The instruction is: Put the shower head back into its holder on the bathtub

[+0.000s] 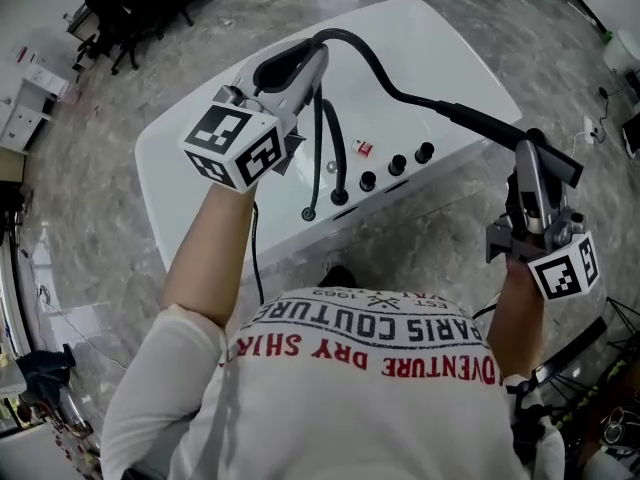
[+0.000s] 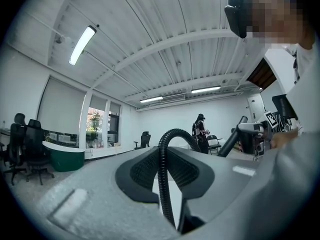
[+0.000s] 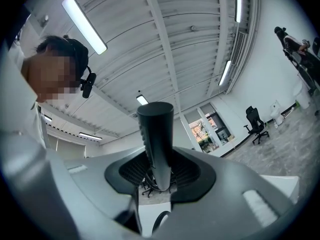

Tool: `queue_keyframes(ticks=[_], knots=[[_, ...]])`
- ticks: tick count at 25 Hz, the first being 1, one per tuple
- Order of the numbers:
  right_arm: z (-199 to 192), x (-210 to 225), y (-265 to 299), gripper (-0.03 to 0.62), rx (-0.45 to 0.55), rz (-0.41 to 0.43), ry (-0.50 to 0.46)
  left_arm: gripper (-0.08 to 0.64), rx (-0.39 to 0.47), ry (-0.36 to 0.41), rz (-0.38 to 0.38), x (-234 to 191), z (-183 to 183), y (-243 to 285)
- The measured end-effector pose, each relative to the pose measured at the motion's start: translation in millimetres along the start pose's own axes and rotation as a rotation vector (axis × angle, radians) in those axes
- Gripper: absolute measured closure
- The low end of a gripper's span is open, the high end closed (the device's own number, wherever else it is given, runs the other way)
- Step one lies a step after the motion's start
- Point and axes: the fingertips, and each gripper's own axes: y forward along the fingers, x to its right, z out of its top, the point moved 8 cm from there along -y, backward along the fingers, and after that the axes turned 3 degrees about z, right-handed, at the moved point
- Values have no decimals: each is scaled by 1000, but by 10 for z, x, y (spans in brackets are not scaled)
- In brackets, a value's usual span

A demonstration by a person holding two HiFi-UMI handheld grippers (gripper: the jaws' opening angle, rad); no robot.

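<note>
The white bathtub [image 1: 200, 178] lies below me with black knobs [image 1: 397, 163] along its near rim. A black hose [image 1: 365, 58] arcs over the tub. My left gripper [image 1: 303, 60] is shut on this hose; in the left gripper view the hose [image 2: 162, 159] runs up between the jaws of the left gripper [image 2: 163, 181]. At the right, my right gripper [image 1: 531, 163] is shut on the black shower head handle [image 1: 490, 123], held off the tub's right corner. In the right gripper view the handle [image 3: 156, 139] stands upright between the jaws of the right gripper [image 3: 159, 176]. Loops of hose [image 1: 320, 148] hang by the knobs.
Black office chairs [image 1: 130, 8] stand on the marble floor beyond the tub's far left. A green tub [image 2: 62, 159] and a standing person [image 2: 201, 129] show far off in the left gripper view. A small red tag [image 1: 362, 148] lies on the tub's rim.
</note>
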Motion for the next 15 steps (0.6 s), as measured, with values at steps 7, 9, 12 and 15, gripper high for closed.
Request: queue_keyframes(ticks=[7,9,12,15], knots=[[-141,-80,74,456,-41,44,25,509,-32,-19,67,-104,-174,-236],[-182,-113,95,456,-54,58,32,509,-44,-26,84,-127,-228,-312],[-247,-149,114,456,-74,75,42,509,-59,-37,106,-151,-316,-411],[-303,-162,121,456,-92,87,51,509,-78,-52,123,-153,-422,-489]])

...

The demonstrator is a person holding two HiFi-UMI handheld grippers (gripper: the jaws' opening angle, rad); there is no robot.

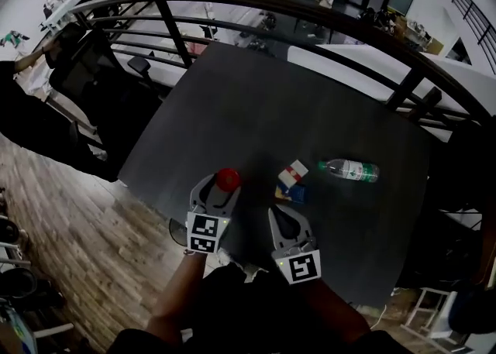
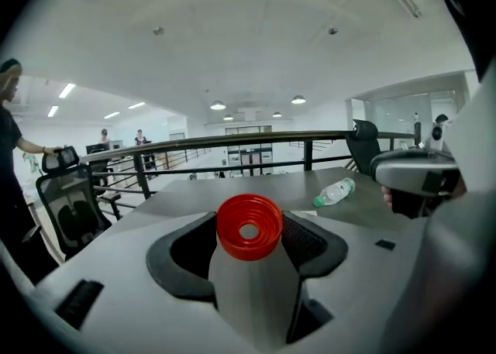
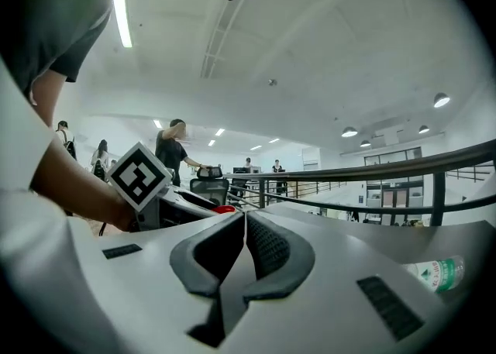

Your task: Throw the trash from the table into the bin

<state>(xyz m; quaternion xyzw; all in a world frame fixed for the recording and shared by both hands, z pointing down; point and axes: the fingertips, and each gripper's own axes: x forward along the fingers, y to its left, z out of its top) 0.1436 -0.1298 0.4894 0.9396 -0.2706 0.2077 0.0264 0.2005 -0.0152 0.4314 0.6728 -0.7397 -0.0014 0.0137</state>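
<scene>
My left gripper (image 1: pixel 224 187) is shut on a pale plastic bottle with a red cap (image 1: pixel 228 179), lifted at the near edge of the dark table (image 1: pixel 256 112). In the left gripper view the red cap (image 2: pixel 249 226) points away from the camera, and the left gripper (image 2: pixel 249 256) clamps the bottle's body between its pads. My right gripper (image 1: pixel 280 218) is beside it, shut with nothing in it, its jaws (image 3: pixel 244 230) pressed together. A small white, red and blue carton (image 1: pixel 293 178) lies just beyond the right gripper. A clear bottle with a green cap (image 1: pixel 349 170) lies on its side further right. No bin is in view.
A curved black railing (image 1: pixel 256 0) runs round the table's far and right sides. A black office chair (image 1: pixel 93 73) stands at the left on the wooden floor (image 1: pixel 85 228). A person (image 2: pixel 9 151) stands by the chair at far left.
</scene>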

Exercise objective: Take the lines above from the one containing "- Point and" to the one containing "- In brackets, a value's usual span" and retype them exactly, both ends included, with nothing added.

Result:
- Point and axes: the fingertips, and each gripper's own axes: y forward along the fingers, x to its right, z out of its top, the point moved 8 cm from there along -y, backward along the fingers, and after that the axes turned 3 degrees about z, right-handed, at the moved point
- Values have no decimals: each is scaled by 1000, but by 10 for z, x, y (spans in brackets are not scaled)
- In brackets, a value's usual span

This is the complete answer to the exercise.